→ **EXERCISE DESCRIPTION**
Return only this: the line with "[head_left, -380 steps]" and all the lines that follow it below, through the final one, exactly as they are.

───

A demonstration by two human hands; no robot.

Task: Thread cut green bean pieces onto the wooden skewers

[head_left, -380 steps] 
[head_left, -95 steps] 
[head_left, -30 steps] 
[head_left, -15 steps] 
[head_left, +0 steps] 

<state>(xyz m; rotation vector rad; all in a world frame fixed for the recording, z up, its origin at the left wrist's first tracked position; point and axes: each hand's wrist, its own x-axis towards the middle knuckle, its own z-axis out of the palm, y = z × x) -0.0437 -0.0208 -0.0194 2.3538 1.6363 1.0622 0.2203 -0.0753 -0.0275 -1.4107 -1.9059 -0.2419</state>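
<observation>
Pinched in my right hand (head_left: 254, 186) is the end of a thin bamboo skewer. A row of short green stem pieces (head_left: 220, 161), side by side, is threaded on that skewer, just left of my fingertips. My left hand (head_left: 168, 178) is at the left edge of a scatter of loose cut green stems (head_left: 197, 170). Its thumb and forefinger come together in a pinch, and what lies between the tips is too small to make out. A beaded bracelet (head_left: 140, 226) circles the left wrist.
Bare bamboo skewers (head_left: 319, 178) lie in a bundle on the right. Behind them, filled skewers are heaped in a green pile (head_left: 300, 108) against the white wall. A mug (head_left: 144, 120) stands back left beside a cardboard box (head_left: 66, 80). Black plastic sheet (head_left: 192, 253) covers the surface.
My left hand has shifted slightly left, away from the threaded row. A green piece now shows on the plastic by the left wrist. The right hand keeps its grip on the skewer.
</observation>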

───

→ **OUTPUT**
[head_left, -380 steps] 
[head_left, -95 steps] 
[head_left, -30 steps] 
[head_left, -15 steps] 
[head_left, +0 steps] 

<state>(xyz m; rotation vector rad; all in a world frame fixed for the recording, z up, its origin at the left wrist's first tracked position; point and axes: each hand's wrist, its own x-axis towards the middle knuckle, its own z-axis out of the palm, y = z × x) -0.0437 -0.0208 -0.0194 2.3538 1.6363 1.0622 0.2203 -0.0753 -0.0275 -1.4107 -1.9059 -0.2419</state>
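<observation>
Pinched in my right hand (head_left: 254, 186) is the end of a thin bamboo skewer. A row of short green stem pieces (head_left: 220, 161), side by side, is threaded on that skewer, just left of my fingertips. My left hand (head_left: 168, 178) is at the left edge of a scatter of loose cut green stems (head_left: 197, 170). Its thumb and forefinger come together in a pinch, and what lies between the tips is too small to make out. A beaded bracelet (head_left: 140, 226) circles the left wrist.
Bare bamboo skewers (head_left: 319, 178) lie in a bundle on the right. Behind them, filled skewers are heaped in a green pile (head_left: 300, 108) against the white wall. A mug (head_left: 144, 120) stands back left beside a cardboard box (head_left: 66, 80). Black plastic sheet (head_left: 192, 253) covers the surface.
My left hand has shifted slightly left, away from the threaded row. A green piece now shows on the plastic by the left wrist. The right hand keeps its grip on the skewer.
</observation>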

There is no more output to give.